Havalandırma planı hiç güncellenmemiş, ilk haliyle kullanılmış. Ocakta, bazı vardiyalara ait gaz ölçüm sonuçları, gaz ölçümü yapılmadan rastgele doldurulmuş hatta önceki sayfalardan kopyalanmış.
Bilirkişi raporunda, ocakta 48 gaz ve 19 karbonmonoksit (CO) sensoru bulunduğu, bunların bir kısmının çalışmadığı, cihazların kalibrasyon sorunlarının olduğu, düzgün okuma yapmadığı, pek çok kez çalışma sınırının çok üzerinde CO değerleri ölçüldüğü gibi hususlar detaylıca yer almış.
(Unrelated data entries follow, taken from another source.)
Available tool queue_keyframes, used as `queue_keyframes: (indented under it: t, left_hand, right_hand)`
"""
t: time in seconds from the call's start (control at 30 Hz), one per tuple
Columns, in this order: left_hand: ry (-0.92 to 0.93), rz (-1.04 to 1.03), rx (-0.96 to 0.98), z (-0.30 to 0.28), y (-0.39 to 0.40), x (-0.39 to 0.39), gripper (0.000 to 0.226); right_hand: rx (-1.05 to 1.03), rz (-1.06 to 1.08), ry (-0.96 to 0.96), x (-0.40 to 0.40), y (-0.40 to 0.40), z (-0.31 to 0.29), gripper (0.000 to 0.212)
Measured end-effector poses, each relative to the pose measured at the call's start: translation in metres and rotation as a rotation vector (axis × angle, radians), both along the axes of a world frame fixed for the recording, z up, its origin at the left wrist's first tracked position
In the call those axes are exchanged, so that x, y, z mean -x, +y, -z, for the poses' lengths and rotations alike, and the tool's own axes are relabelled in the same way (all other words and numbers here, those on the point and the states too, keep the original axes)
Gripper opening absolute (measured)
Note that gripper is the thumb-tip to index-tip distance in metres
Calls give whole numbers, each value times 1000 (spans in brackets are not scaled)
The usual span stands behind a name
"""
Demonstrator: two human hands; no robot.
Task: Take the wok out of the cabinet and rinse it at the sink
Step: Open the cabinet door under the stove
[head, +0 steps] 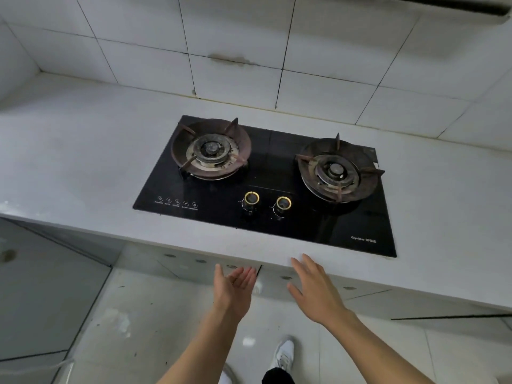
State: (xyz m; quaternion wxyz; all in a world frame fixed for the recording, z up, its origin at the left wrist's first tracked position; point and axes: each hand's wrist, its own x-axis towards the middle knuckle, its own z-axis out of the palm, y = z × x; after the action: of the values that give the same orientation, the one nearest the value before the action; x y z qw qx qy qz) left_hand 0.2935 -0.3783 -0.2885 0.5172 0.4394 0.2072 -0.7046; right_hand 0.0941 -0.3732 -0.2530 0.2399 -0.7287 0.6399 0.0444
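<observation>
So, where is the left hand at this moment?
In the head view, the left hand is low and centre, open, just below the counter edge in front of the cabinet doors, left of the right hand.

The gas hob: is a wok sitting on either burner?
No, both burners of the gas hob stand bare, with nothing on their pan supports.

Printed in pale letters at the front right corner of the black glass hob [291,167]: "Royalstar", followed by characters too small to read. Tiny captions under the icons at its front left, illegible.
</observation>
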Motion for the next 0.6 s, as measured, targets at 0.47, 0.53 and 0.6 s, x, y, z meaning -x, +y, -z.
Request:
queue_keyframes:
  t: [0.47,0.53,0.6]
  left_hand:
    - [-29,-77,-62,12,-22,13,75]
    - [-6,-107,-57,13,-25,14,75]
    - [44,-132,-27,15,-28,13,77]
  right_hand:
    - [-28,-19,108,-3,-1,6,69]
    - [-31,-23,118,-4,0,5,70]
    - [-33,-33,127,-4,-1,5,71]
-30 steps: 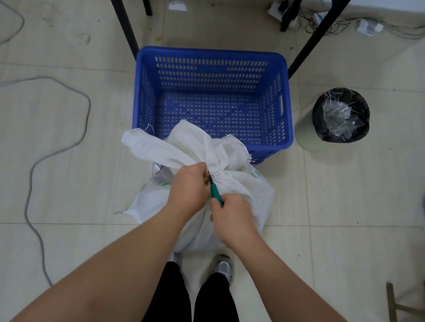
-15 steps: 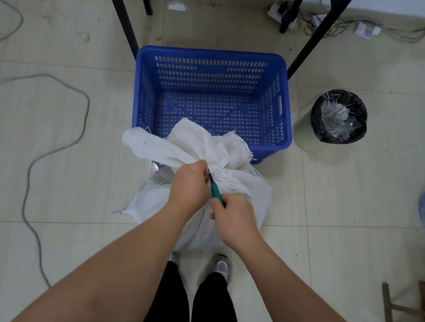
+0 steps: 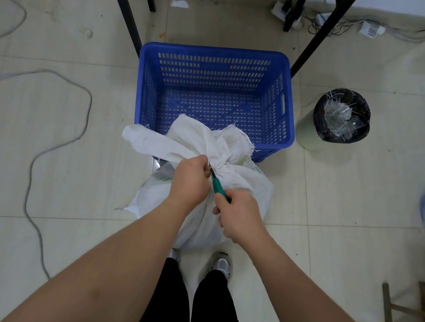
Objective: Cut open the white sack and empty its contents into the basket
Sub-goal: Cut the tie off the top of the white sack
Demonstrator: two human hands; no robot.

Özellikle raporda, ocaklardaki sensorların miktarı, güvenilirliği, olay anında dahi bilgi aktarımını içeren çalışma esaslarına dair yeterli tedbirlerin işveren ve kontrol eden TKİ tarafından alınmadığı gözükmektedir deniliyor.
Maden İşleri Genel Müdürlüğü, bunların elektrik ve projelerini dahi mühendislik hizmeti sınıfına almamakla Maden Kanunu’nu ihlal etmektedir” ifadelerini kullanıyorlar.
Ayrıca geçtiğimiz haftalarda Çalışma ve Sosyal Güvenlik Bakanlığı’nın soruşturulmasına izin vermediği müfettişlerin, kazadan önce yaptıkları denetimlerin kapsamlı olmadığını, yüzeysel olduğunu da ortaya koymuşlar.
Nitekim daha fazla kömür için hayatların sıfırlandığını, normalin 3-3,5 katı üretim yapıldığını yazıyor bu rapor. İşverenden, TKİ’ye, MİGEM’den Çalışma Bakanlığı’na, Enerji Bakanlığı’na kadar çok sayıda suçlu var. Ama raporun yorumlanmasında şunu kimsenin göz ardı etmemesi gerekiyor: 13 Mayıs faciasının asıl müsebbibi siyaset ve sermaye işbirliğidir!